A while before the operation, the nurses came to me and gave me a very small white pill. I then had to wait, and about an hour later they came with a wheelchair to take me down to the operation room.
The effect of the pill was very strange. I was perfectly aware of things around me. But I had no initiative. I was happy with taking orders: get in the wheelchair, get on the bed, etc. But I just didn’t care about things. They could have pushed me out the window, and I would have watched the ground approaching with mild interest. “Oh, that’s neat.” SPLAT
The operation was done under local anaesthetic. They erected a barrier around my stomach, and I could see the doctors and nurses moving around and listen to their conversations about their golf games and kids and what’s for dinner. I could feel pulling and tugging sensations as they worked, but nothing hurt. The pill, whatever it was, made me simply not care.
The operation took about 45 minutes (I could see the clock), but it felt like 15. Then they wheeled me back to my room and put me in bed. I fell asleep.
And later, I woke up hurting.
I’m wondering if it might be some sort of device to constrain your balls when you get a blowjob to keep them from bopping your partner’s face. But it’s probably just a sex restraint device like latex suits. Restrictive and constraining.
That’s not a suit, it’s a set. It’s ankle and wrist straps for bondage play with a blindfold and paddles.
The third image shows it very stretchable. The lip of it suggests you could use it to get a grip and stretch it open for removal.
I once had a birthmark removed from my butt under local anesthetic. I didn’t get one of those pills you describe, but what I remember about the surgery was what you describe about feeling sensations of tugging and pulling, but no pain. It feels strange.
I put it in quotation marks because that’s what THEY called it.
You put yours in first.
You’d think that they’d put a leather lined plate at the bottom with a spring release catch attached to assist with removal.
“Here, let me take off my ball-kevlar.”
< Sproing…!>
And it can ship via Prime!!
Just spotted this on the link:
“Satisfy your curiosity about what you’re eating” (followed by ‘Just ask, “Alexa, what are the benefits of eating broccoli?” Learn more about what you can do with Alexa’, which isn’t nearly as funny)
- seems like this would make it harder to do so…
There’s another rating now - from someone who complains about the vendor, not the product. Totally unfair 
Amazon’s search function really sucks sometimes. I’ve told this before but about 9 years back, I was searching for some craft supplies for Girl Scouts. There’s a type of large-ish plastic bead called a pony bead, and I needed a packet of them, in a particular shade.

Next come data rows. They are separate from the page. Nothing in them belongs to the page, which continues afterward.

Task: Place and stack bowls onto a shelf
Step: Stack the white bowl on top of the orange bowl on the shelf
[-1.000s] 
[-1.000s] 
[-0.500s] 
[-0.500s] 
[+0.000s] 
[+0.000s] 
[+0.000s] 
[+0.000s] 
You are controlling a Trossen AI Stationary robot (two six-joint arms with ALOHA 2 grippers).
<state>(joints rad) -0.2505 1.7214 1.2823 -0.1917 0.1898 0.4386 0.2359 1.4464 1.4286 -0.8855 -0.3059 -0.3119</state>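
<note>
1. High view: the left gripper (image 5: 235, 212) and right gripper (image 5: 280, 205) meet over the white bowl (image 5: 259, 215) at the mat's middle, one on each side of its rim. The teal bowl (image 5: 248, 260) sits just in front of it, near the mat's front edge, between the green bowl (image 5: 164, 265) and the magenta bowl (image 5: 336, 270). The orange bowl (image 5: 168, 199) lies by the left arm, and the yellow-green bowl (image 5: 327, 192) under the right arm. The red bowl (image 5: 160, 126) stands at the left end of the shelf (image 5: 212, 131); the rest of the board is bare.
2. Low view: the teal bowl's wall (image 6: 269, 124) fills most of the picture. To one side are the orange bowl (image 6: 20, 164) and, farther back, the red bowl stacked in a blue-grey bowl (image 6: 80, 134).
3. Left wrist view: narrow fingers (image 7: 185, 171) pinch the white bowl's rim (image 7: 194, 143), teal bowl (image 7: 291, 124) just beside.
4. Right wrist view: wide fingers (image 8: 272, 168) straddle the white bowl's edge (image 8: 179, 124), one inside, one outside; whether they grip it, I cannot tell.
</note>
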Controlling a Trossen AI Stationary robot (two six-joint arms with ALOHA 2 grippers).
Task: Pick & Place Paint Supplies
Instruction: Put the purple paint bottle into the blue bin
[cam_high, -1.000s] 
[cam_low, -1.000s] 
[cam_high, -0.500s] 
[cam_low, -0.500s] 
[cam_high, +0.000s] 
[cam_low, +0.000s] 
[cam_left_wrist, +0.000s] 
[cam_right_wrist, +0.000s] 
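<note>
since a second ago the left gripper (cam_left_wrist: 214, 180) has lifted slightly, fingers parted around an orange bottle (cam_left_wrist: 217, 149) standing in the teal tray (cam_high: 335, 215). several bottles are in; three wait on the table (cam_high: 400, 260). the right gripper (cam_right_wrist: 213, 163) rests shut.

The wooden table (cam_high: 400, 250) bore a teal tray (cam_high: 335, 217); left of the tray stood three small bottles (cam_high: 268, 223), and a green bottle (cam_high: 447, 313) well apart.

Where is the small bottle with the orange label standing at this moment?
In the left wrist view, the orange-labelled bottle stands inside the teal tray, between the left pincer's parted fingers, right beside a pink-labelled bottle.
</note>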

The search term “pony bead red” turned up some relevant things, as well as
a butt-plug with a genuine horse-hair tail, for “pony play”.
At least one of the words in the description matched what I was seeking, sort of… unlike the OP here!!
I posted about it on Facebook at the time - without listing what turned up, I just posted the search terms. The responses were hysterical.
“OMG!!! I’m dying here!!! and there’s only one left in stock!!! <hysterics>”
“Only one left in stock!!! Go for it … you can play a guessing game … “what would this be used for??””
“Pin the tail on the…never mind.”
“I don’t know, I bet those could be useful for the GS troop in a Rule 34 kinda-way. Oh yecch, I went there. I feel dirty. I’m going to go take a shower”
“I just want to know what kind of (supposedly GS) operation you guys are operating this year! And what kind of “cookies” are you selling?”
Yeah, I was commenting on them, not you.
No thanks, I don’t plan to share mine with you. ![]()
I volunteer as tribute, y’all want A REAL review?